*REQUIREMENT:* Within the records below is a range that opens at the line with "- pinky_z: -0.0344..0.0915" and closes at the line with "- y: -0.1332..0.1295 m". Return that range word for word, both ends included, and only that range.

*INPUT RECORDS:*
↓
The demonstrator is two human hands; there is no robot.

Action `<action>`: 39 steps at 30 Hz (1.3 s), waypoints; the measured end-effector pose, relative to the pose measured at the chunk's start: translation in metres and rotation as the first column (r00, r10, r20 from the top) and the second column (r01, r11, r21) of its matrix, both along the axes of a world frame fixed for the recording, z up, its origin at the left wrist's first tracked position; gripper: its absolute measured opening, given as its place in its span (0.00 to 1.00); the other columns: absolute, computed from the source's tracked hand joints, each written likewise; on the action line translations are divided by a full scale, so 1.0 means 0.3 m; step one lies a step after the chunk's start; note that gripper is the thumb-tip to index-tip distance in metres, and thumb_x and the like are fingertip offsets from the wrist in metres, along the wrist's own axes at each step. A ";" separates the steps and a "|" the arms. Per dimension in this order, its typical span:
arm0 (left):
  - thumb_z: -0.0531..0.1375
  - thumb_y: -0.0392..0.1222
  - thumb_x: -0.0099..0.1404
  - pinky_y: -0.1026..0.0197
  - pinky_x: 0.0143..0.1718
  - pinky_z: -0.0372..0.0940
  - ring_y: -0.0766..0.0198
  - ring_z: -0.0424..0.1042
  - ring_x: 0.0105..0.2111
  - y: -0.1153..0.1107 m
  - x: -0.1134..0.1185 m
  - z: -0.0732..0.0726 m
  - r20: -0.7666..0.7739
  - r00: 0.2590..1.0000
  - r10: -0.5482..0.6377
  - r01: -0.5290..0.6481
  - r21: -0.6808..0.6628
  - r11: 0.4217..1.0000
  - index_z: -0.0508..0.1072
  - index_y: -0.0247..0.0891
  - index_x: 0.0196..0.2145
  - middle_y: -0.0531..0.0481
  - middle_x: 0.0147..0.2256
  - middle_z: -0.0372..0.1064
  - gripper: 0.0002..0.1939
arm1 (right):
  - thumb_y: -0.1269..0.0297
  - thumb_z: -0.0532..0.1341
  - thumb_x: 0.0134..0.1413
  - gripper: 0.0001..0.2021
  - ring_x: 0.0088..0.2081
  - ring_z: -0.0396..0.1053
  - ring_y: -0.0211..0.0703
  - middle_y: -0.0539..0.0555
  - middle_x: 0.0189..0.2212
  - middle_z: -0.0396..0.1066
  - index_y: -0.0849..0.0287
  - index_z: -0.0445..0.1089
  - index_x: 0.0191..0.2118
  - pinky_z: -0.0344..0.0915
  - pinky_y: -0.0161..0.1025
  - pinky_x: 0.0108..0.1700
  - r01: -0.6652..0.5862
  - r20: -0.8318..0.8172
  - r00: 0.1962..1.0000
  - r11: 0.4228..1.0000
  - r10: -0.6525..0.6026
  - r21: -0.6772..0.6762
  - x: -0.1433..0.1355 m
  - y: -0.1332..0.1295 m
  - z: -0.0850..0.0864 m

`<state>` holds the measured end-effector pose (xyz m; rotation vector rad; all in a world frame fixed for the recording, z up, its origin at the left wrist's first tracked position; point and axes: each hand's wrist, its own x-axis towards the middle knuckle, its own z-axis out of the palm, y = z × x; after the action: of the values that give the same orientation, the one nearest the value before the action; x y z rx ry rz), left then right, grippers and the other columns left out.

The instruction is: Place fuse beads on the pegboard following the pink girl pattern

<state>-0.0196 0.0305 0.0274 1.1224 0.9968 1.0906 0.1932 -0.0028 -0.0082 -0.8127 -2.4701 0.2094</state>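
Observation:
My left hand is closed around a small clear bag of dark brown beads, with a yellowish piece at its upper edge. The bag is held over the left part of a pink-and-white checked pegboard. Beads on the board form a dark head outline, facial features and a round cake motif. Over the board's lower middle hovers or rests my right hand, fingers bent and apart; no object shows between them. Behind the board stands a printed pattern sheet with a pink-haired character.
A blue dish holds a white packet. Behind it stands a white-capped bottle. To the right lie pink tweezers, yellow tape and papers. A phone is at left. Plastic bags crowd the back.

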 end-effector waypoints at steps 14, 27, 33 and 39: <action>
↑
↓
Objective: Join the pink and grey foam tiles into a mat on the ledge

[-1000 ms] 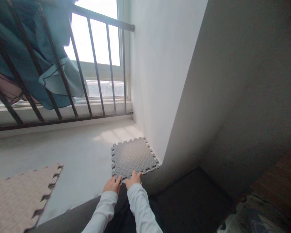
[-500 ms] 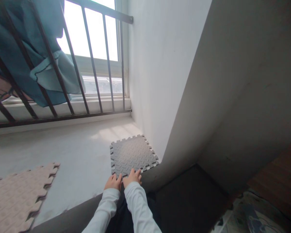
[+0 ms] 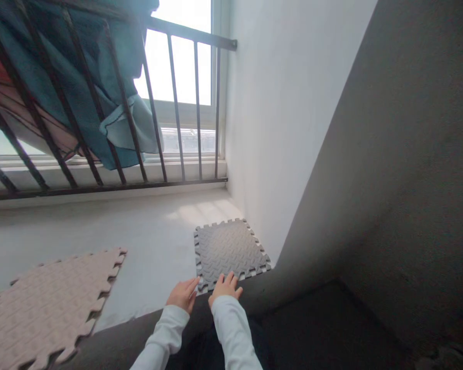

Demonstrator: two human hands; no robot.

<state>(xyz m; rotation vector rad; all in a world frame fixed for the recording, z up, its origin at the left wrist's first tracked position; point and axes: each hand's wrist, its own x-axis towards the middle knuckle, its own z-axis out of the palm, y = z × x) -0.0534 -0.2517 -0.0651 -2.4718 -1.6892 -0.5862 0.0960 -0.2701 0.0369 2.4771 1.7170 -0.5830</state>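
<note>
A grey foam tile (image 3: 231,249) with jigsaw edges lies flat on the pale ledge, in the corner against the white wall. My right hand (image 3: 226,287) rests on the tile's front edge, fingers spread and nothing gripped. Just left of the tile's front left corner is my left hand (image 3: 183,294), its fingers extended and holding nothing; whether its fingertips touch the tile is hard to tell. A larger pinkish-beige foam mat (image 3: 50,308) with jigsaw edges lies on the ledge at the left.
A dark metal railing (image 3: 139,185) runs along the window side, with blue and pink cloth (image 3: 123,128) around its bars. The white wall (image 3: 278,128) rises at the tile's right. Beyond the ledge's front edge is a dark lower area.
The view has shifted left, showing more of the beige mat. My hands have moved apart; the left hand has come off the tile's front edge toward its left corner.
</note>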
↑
*WRITTEN ANSWER:*
  - pinky_z: -0.0344..0.0915
  - pinky_y: -0.0161..0.1025
  - pinky_x: 0.0108..0.1700
  - r01: -0.6652..0.5862
  - r20: -0.8318..0.8172
  - r00: 0.1962..1.0000
  - r11: 0.4228..1.0000
  - r10: -0.6525..0.6026
  - r21: -0.6772..0.6762
  - x: -0.1433..0.1355 m
  - y: -0.1332..0.1295 m

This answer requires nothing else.